I'm also unsure if Diskcache supports ignoring certain fields in the function call.
And it does support ignoring certain args yes.
Decorator to wrap callable with memoizing function using cache. Repeated calls with the same arguments will lookup result in cache and avoid function evaluation.
mature and works well
It's a very mature library, too, nice and polished, I've never once experienced a bug with it.
My local file cache Python decorator also allows the decorator to define the hash manually, either by the decorator’s parameter function call that plucks a value from the cached function params, or by calling a global function from anywhere with any arbitrary value.
What’s cool about caching results locally to files during development is the ease of invalidating caches — just delete the file named after the function and key you want.

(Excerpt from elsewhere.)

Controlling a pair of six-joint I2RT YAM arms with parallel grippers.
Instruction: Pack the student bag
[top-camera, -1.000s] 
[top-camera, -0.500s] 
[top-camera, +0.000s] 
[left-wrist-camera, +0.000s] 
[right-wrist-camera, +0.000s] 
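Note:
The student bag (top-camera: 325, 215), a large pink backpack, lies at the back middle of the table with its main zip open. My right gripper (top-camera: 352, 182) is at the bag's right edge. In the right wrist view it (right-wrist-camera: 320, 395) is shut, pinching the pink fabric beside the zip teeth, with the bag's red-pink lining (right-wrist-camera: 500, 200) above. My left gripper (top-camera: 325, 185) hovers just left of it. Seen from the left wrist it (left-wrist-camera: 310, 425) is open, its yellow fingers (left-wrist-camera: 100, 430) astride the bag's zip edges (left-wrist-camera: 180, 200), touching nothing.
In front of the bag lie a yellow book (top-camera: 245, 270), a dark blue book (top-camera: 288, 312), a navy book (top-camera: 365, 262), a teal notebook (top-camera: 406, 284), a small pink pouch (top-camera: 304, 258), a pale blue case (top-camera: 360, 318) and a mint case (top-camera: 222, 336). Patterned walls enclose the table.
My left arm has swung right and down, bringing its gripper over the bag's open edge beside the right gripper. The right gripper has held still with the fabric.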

- from your code it seems you're not sorting kwargs, I would strongly recommend sorting them so that whether you call f(a=1, b=2) or f(b=2, a=1) the cache key is the same
- I use inspect.signature to convert all args to kwargs, this way it doesn't matter how a function gets called, the cache logic is always consistent. I know this is relatively slow but it only gets called once per function (I call it outside the wrapper) and the DX benefits are nice (in this same note, you could probably move the inspect.getsource call outside your wrapper fn for a speed boost)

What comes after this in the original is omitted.